**What to produce**
After finding the line that contains "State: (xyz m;" in the material below, print that line and all subsequent lines exactly, up to and including the last.

[[ Data section open ]]

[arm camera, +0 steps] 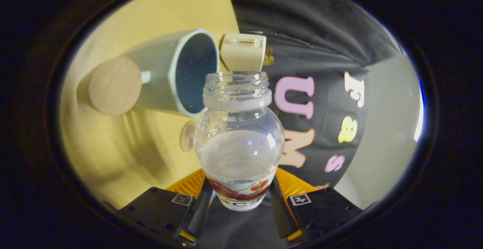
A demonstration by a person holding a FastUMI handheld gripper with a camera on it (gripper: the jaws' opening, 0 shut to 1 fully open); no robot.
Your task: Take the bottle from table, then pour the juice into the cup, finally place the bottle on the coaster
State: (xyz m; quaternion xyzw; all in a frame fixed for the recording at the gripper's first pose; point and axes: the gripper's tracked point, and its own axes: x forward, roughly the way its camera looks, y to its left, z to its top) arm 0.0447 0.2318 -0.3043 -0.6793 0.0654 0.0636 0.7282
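Gripper view: fingers clamped on the uncapped bottle, rolled sideways with its mouth beside the cup, so mid-pour by the look; next, mouth over the rim, then on to the round coaster on the worktop.

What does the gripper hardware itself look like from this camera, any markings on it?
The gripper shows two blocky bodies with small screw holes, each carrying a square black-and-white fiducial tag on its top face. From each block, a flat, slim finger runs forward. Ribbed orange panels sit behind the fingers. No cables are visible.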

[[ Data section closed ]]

**Your response**
State: (xyz m; quaternion xyzw; all in a frame fixed for the recording at the gripper's first pose; point and axes: the gripper's tracked point, and its own axes: x forward, roughly the way its camera looks, y to its left, z to its top) arm 0.0447 0.2318 -0.3043 -0.6793 0.0654 0.0636 0.7282
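Gripper view: fingers clamped on the uncapped bottle, rolled sideways with its mouth beside the cup, so mid-pour by the look; next, mouth over the rim, then on to the round coaster on the worktop.

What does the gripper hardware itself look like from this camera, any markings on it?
The gripper shows two blocky bodies with small screw holes, each carrying a square black-and-white fiducial tag on its top face. From each block, a flat, slim finger runs forward. Ribbed orange panels sit behind the fingers. No cables are visible.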

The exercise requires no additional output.